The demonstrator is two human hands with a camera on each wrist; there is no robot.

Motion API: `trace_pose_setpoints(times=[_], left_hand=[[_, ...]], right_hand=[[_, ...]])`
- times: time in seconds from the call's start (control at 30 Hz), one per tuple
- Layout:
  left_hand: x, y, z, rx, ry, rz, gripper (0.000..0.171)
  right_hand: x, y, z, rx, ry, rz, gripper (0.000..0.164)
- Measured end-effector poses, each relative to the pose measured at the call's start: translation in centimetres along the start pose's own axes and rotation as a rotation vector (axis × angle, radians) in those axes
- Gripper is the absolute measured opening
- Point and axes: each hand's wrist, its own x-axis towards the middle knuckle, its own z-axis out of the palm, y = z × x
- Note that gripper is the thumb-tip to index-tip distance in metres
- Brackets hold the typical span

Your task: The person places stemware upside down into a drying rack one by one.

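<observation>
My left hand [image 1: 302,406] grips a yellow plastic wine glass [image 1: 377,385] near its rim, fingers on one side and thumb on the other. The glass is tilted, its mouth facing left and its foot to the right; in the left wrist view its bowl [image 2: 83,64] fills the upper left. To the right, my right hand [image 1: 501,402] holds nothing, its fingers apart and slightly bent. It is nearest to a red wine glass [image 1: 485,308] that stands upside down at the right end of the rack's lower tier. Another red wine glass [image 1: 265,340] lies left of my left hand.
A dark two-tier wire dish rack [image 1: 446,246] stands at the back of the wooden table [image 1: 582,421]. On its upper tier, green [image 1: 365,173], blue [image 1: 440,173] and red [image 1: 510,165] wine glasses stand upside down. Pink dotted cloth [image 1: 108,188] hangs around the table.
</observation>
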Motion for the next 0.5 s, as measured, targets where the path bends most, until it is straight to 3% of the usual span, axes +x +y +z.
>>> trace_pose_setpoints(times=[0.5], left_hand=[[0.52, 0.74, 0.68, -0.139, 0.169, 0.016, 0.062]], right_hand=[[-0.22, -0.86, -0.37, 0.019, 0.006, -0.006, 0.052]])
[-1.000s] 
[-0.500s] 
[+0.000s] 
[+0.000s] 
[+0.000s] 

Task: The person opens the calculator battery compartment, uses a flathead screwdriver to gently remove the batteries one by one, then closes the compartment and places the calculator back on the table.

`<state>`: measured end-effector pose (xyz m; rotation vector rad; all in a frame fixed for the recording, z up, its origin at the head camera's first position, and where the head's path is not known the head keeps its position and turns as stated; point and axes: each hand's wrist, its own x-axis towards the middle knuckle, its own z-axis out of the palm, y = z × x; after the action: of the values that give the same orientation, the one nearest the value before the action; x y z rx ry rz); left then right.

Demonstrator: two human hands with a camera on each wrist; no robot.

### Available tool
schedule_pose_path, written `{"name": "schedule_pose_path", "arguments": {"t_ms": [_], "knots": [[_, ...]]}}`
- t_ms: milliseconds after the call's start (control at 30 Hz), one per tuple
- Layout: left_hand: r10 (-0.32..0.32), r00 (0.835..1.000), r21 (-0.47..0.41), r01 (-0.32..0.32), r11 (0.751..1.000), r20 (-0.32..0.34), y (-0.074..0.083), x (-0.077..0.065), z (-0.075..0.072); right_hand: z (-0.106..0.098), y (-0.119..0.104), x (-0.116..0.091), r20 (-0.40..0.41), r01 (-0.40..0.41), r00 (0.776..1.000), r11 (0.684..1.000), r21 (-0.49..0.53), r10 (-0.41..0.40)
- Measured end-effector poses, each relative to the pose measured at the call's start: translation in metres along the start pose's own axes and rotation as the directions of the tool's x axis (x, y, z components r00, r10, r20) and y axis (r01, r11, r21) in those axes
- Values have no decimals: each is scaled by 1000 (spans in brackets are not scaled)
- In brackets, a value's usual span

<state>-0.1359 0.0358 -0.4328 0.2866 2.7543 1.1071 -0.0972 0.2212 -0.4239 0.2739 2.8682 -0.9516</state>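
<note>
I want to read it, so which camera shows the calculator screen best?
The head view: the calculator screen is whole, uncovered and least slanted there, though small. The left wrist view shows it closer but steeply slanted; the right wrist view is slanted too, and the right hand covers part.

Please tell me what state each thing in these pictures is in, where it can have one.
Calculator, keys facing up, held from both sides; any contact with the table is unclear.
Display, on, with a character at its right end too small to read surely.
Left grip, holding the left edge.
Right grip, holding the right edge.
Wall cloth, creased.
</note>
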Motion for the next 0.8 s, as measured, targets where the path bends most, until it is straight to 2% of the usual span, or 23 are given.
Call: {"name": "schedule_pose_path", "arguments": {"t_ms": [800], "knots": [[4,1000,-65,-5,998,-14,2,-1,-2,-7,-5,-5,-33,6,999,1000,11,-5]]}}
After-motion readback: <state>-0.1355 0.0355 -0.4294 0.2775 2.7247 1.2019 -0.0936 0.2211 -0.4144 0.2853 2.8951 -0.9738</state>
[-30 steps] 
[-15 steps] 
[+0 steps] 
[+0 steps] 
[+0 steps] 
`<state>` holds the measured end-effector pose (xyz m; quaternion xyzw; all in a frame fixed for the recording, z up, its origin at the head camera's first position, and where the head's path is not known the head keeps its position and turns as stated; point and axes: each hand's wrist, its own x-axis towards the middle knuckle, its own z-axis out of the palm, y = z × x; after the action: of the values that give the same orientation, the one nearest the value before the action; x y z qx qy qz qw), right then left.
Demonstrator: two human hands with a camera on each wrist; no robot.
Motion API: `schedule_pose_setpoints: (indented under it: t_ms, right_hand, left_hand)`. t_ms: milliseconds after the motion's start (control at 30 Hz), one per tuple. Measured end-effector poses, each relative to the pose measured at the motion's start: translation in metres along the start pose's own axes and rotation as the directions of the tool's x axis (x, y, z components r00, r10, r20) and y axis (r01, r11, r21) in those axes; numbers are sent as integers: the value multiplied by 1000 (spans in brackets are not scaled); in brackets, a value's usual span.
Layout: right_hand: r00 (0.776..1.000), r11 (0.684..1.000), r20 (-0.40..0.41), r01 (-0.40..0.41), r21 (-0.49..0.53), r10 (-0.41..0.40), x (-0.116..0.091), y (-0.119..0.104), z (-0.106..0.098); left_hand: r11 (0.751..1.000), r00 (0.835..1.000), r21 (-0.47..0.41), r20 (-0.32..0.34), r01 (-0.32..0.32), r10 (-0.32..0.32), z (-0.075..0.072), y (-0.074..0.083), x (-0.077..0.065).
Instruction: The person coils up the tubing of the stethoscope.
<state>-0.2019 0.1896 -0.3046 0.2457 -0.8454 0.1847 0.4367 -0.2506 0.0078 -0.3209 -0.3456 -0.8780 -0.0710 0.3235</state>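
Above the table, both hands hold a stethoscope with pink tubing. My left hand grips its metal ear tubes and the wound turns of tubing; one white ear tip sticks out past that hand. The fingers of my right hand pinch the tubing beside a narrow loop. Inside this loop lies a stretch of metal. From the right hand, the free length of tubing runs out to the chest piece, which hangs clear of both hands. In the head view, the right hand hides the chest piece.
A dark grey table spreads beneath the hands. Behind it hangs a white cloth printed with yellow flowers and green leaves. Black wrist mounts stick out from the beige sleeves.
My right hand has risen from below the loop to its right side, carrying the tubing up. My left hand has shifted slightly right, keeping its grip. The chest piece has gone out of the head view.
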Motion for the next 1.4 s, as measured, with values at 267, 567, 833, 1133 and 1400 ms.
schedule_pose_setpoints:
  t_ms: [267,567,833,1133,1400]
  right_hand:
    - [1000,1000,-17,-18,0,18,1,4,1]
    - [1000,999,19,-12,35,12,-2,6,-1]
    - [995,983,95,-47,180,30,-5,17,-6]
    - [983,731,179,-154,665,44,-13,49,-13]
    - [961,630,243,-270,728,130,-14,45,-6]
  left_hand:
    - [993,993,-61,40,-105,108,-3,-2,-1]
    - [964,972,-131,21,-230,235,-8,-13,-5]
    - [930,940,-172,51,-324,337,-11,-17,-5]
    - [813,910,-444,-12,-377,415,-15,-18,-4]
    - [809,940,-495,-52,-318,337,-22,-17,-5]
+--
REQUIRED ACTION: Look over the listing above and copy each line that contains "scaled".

EXPECTED OUTPUT:
- Values have no decimals: each is scaled by 1000 (spans in brackets are not scaled)
Motion API: `schedule_pose_setpoints: (indented under it: t_ms, right_hand, left_hand)`. t_ms: milliseconds after the motion's start (control at 30 Hz), one per tuple. Measured end-effector poses, each relative to the pose measured at the motion's start: translation in metres along the start pose's own axes and rotation as the directions of the tool's x axis (x, y, z components r00, r10, r20) and y axis (r01, r11, r21) in those axes; numbers are sent as integers: the value multiplied by 1000 (spans in brackets are not scaled); in brackets, a value's usual span.

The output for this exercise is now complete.